Mutual exhortation in regular Christian gatherings is a major key to spiritual growth (see Heb. 10:24-25). It’s written in the bloodstream of the universe: If you don’t function, you don’t grow. And if you don’t give, you don’t receive. Organic churches are strong on mutual exhortation and encouragement because everyone participates in the gatherings.

4. The marker for discipleship is living by an indwelling Lord rather than by trying to imitate His outward behavior. An organic church can be defined as a group of people learning to live by Christ together. Consider how our Lord lived while on earth: God the Father indwelt Jesus by the Holy Spirit; and Jesus lived by His indwelling Father.

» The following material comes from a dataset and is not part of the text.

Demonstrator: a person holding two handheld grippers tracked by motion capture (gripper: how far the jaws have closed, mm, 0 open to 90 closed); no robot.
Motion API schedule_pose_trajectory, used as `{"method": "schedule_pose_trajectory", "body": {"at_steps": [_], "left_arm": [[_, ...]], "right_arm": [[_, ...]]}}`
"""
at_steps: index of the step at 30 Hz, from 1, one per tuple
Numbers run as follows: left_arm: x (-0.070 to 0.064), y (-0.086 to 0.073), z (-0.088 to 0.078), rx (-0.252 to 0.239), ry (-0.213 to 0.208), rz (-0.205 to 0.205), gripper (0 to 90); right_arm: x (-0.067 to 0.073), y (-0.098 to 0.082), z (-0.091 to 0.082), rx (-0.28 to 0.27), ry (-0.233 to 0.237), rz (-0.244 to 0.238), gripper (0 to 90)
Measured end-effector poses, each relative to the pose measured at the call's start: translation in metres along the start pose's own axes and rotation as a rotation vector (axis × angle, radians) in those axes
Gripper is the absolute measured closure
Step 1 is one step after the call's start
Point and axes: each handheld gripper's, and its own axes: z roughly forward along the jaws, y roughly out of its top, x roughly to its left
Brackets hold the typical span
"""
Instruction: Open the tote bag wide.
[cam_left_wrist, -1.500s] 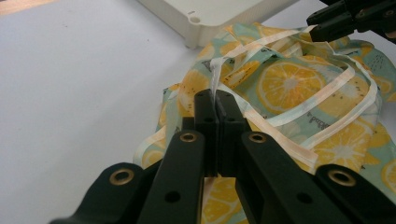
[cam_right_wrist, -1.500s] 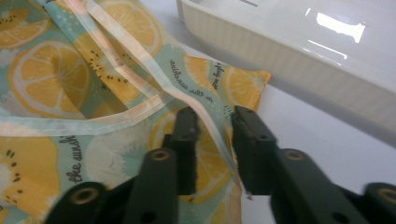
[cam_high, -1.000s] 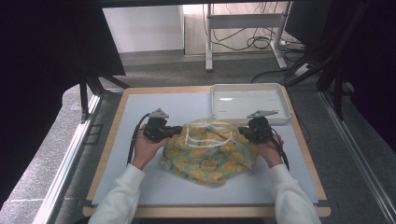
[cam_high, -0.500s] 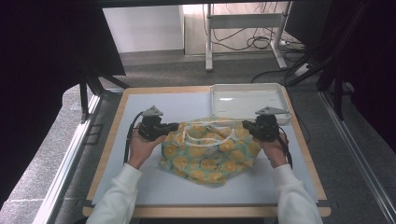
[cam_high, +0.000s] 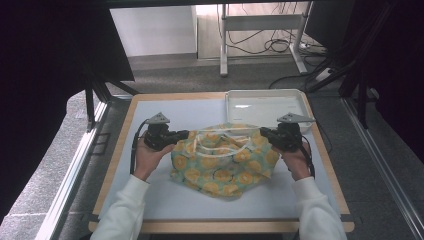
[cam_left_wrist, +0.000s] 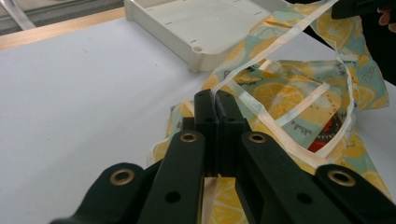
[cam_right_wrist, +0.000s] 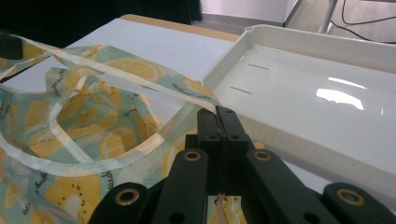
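A lemon-print cloth garment (cam_high: 220, 162) with pale ribbon straps lies in the middle of the white table mat. My left gripper (cam_high: 184, 134) pinches its left edge, jaws shut on the cloth and strap (cam_left_wrist: 215, 100). At the opposite side my right gripper (cam_high: 263, 132) is shut on the right edge of the cloth (cam_right_wrist: 217, 112). A pale strap (cam_high: 220, 132) runs nearly taut between the two grippers, and the garment's top edge is lifted a little off the mat. The lower part of the cloth (cam_left_wrist: 299, 100) (cam_right_wrist: 84, 121) still rests on the mat.
A white plastic tray (cam_high: 265, 104) (cam_right_wrist: 308, 88) (cam_left_wrist: 205, 28) sits at the back right of the table, just behind the right gripper. The table has a wooden rim (cam_high: 165, 96). A metal rail (cam_high: 75, 165) runs along the left side.
Both grippers have drawn apart, left one further left and right one further right and slightly up, pulling the strap straighter and spreading the cloth's top edge.
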Motion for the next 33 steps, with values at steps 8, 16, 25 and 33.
{"method": "schedule_pose_trajectory", "body": {"at_steps": [8,16,25,33], "left_arm": [[-0.005,-0.001,-0.012,-0.012,-0.017,0.024,90.0],[-0.009,-0.01,-0.017,0.002,-0.011,0.03,90.0],[-0.014,-0.011,-0.027,-0.017,-0.019,0.033,90.0],[-0.02,-0.014,-0.025,-0.006,-0.017,0.046,90.0]], "right_arm": [[0.004,0.001,-0.008,-0.009,0.036,-0.006,88.8],[0.01,-0.002,-0.012,-0.013,0.063,-0.006,88.7],[0.016,-0.002,-0.018,-0.026,0.075,-0.013,88.7],[0.019,-0.004,-0.027,-0.046,0.083,-0.009,88.8]]}}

After Jesus ascended, He came back to earth in the Spirit to take up residence in all who trust in Him (see John 14-16; Rom. 8:1-11). For this reason Paul calls Jesus a “life-giving Spirit” (1 Cor. 15:45). Therefore, what the Father was to Jesus Christ, Jesus Christ is to you and me. He’s our indwelling Lord. The Lord declared, “As the living Father sent me, and I live because the Father, so he who feeds on Me will live because of Me” (John 6:57). Paul later wrote, “I have been crucified with Christ; it is no longer I who live, but Christ lives in me” (Gal. 2:20).

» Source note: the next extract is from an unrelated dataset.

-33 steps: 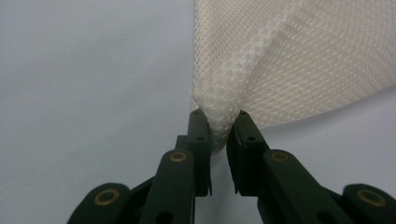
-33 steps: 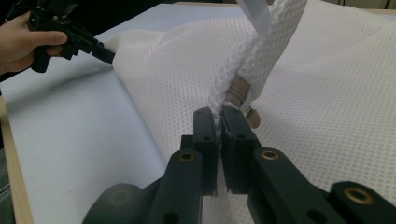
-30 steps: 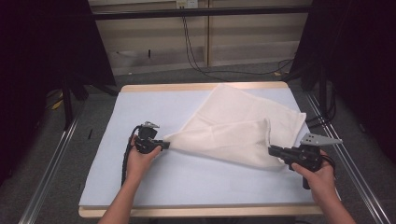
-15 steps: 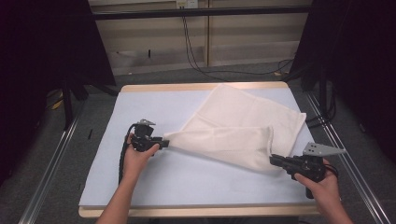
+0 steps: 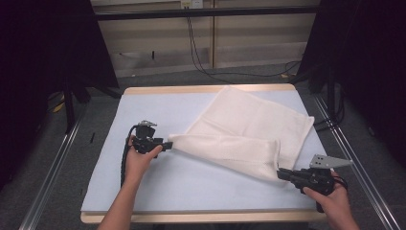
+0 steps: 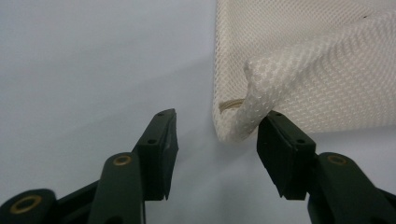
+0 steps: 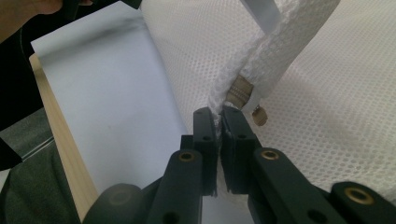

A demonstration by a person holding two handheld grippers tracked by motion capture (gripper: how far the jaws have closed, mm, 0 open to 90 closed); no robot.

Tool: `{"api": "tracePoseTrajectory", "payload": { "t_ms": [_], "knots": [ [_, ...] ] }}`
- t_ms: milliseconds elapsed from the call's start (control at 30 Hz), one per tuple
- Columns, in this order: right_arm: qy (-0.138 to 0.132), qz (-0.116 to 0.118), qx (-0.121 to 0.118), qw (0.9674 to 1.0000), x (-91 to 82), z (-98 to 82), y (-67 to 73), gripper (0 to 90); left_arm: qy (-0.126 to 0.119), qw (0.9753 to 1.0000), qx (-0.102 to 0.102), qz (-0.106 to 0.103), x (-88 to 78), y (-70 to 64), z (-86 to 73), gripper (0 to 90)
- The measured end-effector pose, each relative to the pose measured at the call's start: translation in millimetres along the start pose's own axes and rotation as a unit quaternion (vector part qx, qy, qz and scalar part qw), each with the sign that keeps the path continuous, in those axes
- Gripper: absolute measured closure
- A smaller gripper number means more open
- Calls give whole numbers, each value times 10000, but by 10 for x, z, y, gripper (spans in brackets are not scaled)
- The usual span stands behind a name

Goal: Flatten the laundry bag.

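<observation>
White mesh laundry bag [image 5: 249,134] lies folded over on the pale blue surface [image 5: 191,182], spread toward the far right corner, near edge doubled back. My left claw [image 5: 168,143] sits at the bag's left corner [image 6: 236,123]; its jaws have just been opening and now stand spread, corner between them, one pad touching the fabric but not pinching. My right claw [image 5: 282,173] is pressed together on the bag's near right corner [image 7: 219,109], by the zipper pull [image 7: 259,115]. Wooden rim [image 5: 201,218] borders the surface.
</observation>
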State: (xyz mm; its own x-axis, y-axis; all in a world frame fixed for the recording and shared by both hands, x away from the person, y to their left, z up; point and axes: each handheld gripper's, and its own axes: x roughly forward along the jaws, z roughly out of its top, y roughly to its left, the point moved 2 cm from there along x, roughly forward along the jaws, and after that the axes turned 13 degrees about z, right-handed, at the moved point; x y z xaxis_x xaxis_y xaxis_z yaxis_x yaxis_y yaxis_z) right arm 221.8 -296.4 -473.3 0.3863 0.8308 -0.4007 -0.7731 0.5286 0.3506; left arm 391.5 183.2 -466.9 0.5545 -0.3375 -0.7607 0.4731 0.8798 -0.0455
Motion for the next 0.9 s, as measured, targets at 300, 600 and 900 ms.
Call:
{"api": "tracePoseTrajectory", "payload": {
  "t_ms": [300,600,900],
  "knots": [
    [-124,-107,265,9995,-56,21,-36,592,-29,10000,-34,36,0,-20,-3,467],
    [-181,-88,504,9985,-185,85,-86,402,69,9999,109,44,18,9,-17,501],
    [-387,-465,451,9972,-346,221,-158,537,41,9999,121,58,20,-15,-14,550]
  ]
}}
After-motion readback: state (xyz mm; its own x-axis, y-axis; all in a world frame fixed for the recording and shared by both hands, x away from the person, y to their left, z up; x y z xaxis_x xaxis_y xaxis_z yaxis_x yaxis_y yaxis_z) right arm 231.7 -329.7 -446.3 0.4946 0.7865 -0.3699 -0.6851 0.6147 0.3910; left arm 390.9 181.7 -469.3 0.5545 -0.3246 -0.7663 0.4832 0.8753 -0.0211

Organic churches, therefore, do not strive to be like Jesus. That only leads to failure and frustration. Jesus Himself said that without the Father, He could do nothing (see John 5:19). Jesus then said to us, “Without Me, you can do nothing” (15:5). The members of an organic church are focused on learning how to live by the indwelling life of Christ. And therein lies what being a follower—a disciple—of Jesus is all about. It’s not about trying to imitate His outward actions. It’s about imitating how He lived His peerless life—by the indwelling life of God.

Essentially, discipleship boils down to learning how to live by Christ. Jesus’ followers live by the life of their Master, just as He lived by His Father’s life. This, in fact, is the taproot of organic church life.

The practical fruit of all of the above is simply amazing. The sense of guilt, condemnation and religious duty dissipates, eclipsed by a love affair with the Lord Jesus, where each member is secure in His unconditional, relentless love for him or her. That loves spills over to God, to one another and to the lost. Further, their chief passion in life is to know Christ and to express Him together with their brothers and sisters.

The organic church has no clergy; yet every member is a conduit of divine life and shares it with the rest of the body. The organic church has no discipleship programs; yet every member’s relationship is an outflow of the eternal relationship between the Father and the Son through the Spirit. The organic church has no sacred buildings; yet each living room becomes the boundary between heaven and earth where God in Christ is encountered and expressed visibly.

This is the environment in which authentic discipleship takes place naturally and without effort.